── Data ──

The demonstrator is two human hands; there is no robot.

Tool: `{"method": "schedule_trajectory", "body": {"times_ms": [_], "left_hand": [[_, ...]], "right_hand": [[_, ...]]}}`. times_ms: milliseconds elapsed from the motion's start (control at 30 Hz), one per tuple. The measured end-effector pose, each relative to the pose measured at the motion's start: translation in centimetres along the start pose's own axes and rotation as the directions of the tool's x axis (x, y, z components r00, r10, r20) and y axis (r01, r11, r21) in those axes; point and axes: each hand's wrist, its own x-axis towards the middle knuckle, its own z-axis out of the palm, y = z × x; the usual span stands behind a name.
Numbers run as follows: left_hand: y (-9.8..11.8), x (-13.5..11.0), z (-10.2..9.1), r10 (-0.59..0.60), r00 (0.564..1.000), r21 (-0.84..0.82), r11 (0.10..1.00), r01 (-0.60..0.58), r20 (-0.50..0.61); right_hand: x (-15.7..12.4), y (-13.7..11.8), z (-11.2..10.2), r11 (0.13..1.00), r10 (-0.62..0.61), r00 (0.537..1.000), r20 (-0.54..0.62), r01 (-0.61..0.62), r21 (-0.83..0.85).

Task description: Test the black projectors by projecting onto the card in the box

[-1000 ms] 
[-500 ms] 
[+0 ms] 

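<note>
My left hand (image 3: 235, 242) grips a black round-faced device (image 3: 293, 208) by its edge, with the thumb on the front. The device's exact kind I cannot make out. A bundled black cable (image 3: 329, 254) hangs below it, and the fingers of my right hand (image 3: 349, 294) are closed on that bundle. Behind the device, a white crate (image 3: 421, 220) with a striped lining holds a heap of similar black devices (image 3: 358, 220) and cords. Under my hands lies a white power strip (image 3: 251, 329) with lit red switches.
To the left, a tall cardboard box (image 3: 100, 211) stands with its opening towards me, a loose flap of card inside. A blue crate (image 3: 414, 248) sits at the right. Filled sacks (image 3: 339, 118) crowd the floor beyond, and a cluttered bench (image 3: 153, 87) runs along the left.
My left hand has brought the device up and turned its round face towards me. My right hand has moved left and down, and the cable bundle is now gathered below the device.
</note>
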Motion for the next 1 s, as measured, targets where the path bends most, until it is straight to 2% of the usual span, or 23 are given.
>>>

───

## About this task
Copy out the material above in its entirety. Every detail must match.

## Answer to the problem
The demonstrator is two human hands; there is no robot.

Tool: `{"method": "schedule_trajectory", "body": {"times_ms": [_], "left_hand": [[_, ...]], "right_hand": [[_, ...]]}}`. times_ms: milliseconds elapsed from the motion's start (control at 30 Hz), one per tuple. The measured end-effector pose, each relative to the pose measured at the motion's start: translation in centimetres along the start pose's own axes and rotation as the directions of the tool's x axis (x, y, z components r00, r10, r20) and y axis (r01, r11, r21) in those axes; point and axes: each hand's wrist, its own x-axis towards the middle knuckle, its own z-axis out of the palm, y = z × x; the usual span stands behind a name.
Numbers run as follows: left_hand: y (-9.8..11.8), x (-13.5..11.0), z (-10.2..9.1), r10 (-0.59..0.60), r00 (0.564..1.000), r21 (-0.84..0.82), r11 (0.10..1.00), r01 (-0.60..0.58), r20 (-0.50..0.61); right_hand: x (-15.7..12.4), y (-13.7..11.8), z (-11.2..10.2), r11 (0.13..1.00), r10 (-0.62..0.61), r00 (0.537..1.000), r20 (-0.54..0.62), r01 (-0.61..0.62), r21 (-0.83..0.85).

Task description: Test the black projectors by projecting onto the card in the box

[-1000 ms] 
[-500 ms] 
[+0 ms] 

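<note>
My left hand (image 3: 235, 242) grips a black round-faced device (image 3: 293, 208) by its edge, with the thumb on the front. The device's exact kind I cannot make out. A bundled black cable (image 3: 329, 254) hangs below it, and the fingers of my right hand (image 3: 349, 294) are closed on that bundle. Behind the device, a white crate (image 3: 421, 220) with a striped lining holds a heap of similar black devices (image 3: 358, 220) and cords. Under my hands lies a white power strip (image 3: 251, 329) with lit red switches.
To the left, a tall cardboard box (image 3: 100, 211) stands with its opening towards me, a loose flap of card inside. A blue crate (image 3: 414, 248) sits at the right. Filled sacks (image 3: 339, 118) crowd the floor beyond, and a cluttered bench (image 3: 153, 87) runs along the left.
My left hand has brought the device up and turned its round face towards me. My right hand has moved left and down, and the cable bundle is now gathered below the device.
</note>
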Motion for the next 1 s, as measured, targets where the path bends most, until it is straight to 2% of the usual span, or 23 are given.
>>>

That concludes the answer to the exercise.